Sometime in 1896, at the annual meeting of the Association of Edison Illuminating Companies, Alex Dow, from Detroit Edison, pointed to his chief engineer, Henry Ford & told Edison, “There’s a young fellow who has made a gas car (read ICEV).” Ford had just completed his Quadricycle. Taking the chair next to the nearly deaf Edison, Ford described his prototype gasoline-powered carriage. When he finished, Edison brought his fist down on the table with a bang and said, “Young man, that’s the thing; you have it. Keep at it! Electric cars (read EVs) must keep near power stations. The storage battery is too heavy. Steam cars won’t do either, for they have to carry a boiler and fire. Your car is self-contained-it carries its power plant—no fire, no boiler, no smoke, no steam. You have the thing. Keep at it.” Later Henry Ford remembered, “That bang on the table was worth worlds to me. No man up to then had given me any encouragement. I had hoped I was right, sometimes I knew I was, but here…. out of a clear sky, the greatest inventive genius in the world had given me complete approval (for ICEV).” Edison’s statement was surprising, coming as it did from an ardent advocate of electrical power (& EV). – from the Book “Henry’s Attic: Some Fascinating Gifts to Henry Ford and His Museum” by Ford R. Bryan (edited by Sarah Evans).


The defining characteristic of our present civilization, setting it apart from all other previous civilizations, is the widespread utilization of mechanical power. In the past, human muscles served as the primary source of power for various tasks, whether in times of peace or war. Later, animal power was harnessed to aid in labor, along with the harnessing of wind and water power which further expanded the capabilities of humans to get more work out from available resources. However, the most significant leap occurred when humanity mastered the art of converting energy from one form to another, giving rise to the invention of various kinds of engines[1], starting from the first windmill of the 9th century in Persia. Conversion efficiencies have always been a crucial factor for these engines while transforming energy from one form to another. These “engines”, have played a pivotal role in modern society. A windmill, converting wind power into rotational energy is known to be the oldest such engine (also called “wind engine”). These windmills were used throughout the high medieval and early modern periods. Then came the “steam engine, invented by Thomas Newcomen in 1712, which was later improvised by James Watt in 1769, ushering in the age of the industrial revolution. Most of such “engines”, today convert the “heat energy” stored fossil fuel (i.e., coal & petroleum) into workable mechanical energy – thus the name the “heat engines”. Among these “heat engines”, the Internal Combustion Engine (ICE), became a prime mover of second wave industrial revolution (which had begun with the invention of “steam engine”). The “Internal Combustion” in the name refers to the fact that fuel is combusted internally in a closed space to produce the required mechanical power. It may be noted that it is only recently the term “ICEV” (Internal Combustion Engine Vehicle) has gained popularity, particularly with the rise of Electric Vehicles (EVs), which are celebrated as environmentally friendly vehicles due to their lack of localized toxic pollutant emissions. EVs are driven purely by electrical energy (ironically almost 63.3% of global electricity comes from fossil fuels, while renewable energy accounts for 26.3% and nuclear energy for 10.4%) stored in batteries, while ICEVs rely on direct burning of fossil fuel (in ICEs) for propulsion.
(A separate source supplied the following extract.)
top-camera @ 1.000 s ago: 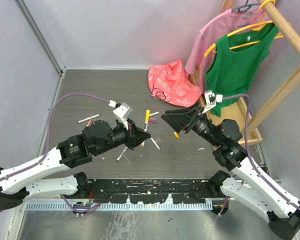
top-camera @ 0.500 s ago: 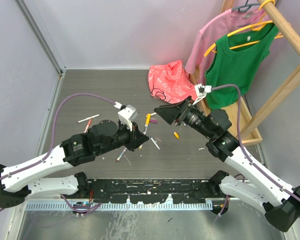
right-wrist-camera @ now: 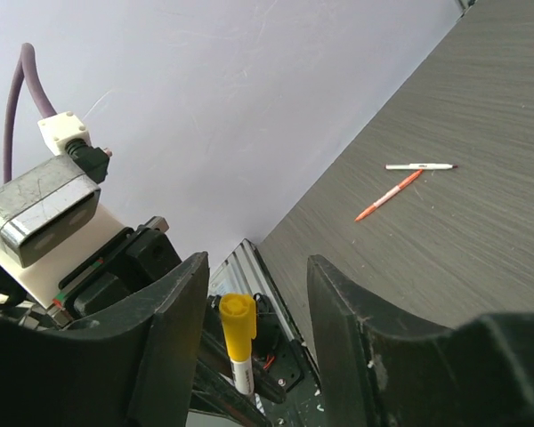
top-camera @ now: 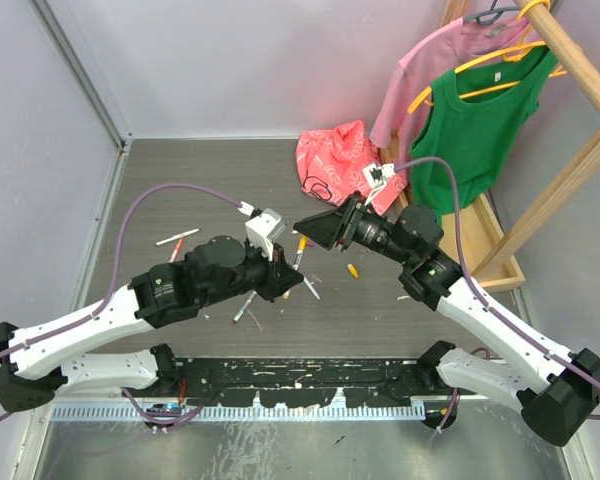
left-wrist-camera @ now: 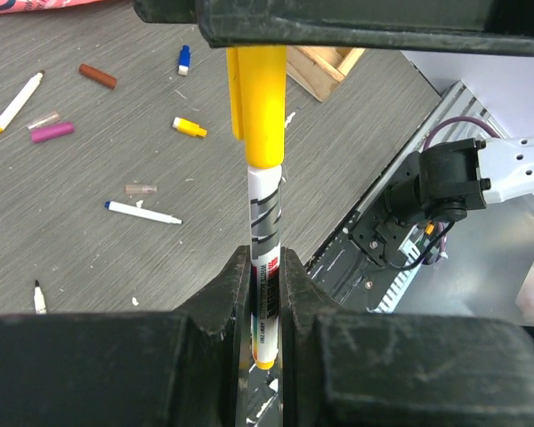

The Family Tree Of Heat Engines

It Must Be Noted That The Most Widely Used ICEs Are, The Reciprocating, The GT And The ST.

The History of ICE

The history of ICEs can be traced back to the latter half of the 19th century when a variety of such engines were being tried out & constructed by many engineers across the globe. These engines exhibited variable levels of success, depending on their design, type of fuels used, associated mechanical systems, and engine cycles employed. However, it was Nikolaus August Otto, a German engineer, who in 1876 developed an “Otto Cycle” engine known today as the gasoline engine (it uses an external spark to ignite air-fuel mixture which gets compressed to about 120~200 psi). These engines were initially used for stationary installations, as Otto had no interest in transportation. Other engineers such as Daimler perfected the Otto engine for transportation use and which is widely used in cars, scooters, power boards, small gensets, etc. today. By 1892, another German engineer, Rudolph Diesel, came out with another type of engine, i.e., the Diesel engine (it uses higher compression pressure of about 300~500 psi to self-ignite air-fuel mixture and hence does not need any external spark for ignition. This was based on “Diesel Cycle”, which was designed to use Diesel, a heavier fuel and was more powerful than gasoline engines. Diesel engines are more commonly used in heavy machinery, locomotives, ships, and some automobiles, esp. long-haul commercial vehicles.

Over time significant advancements have turned both of these ICEs into technological marvels, and many of these ICEs are used in a variety of stationary & mobile applications[2], accounting for about 25% of the world’s power needs. However, growing awareness and global concern about environmental degradation have impacted the reputation of ICE engines, particularly in the mobility sector. As a response, there have been proposals to replace ICEVs with alternative fuel vehicles, aiming to reduce vehicle greenhouse gas emissions and mitigate environmental impacts.

Evolution Of IC Engines

The Present

The transport of goods and people is essential to modern society, and currently, the majority of transport is almost entirely powered by ICEs using liquid fuels due to their plentiful supply, convenience, and affordability. Also, the brilliance of oil as a fuel is its transportability due to its liquid form, versus solid coal and gaseous natural gas. It also contains over 50% more chemical energy than coal, at a “heating value” of 46 MJ of energy versus 26~33 MJ for the highest-quality coals. Because of its liquid form, one supertanker of two million barrels provides the same amount of energy as 30 full coal trains with 100 cars carrying 115 MT of coal each. While natural gas contains even more energy, its gaseous nature made it difficult to transport in most countries, at least until the 1950s[3]. In addition, stationary combustion engines (e.g., generators, not those for transport or off-road applications) are ubiquitous in our industries and in power generation facilities, which promote the world’s standard of living. Indeed, the demand for available and affordable energy is increasing with the increase in global population and prosperity, particularly in developing countries.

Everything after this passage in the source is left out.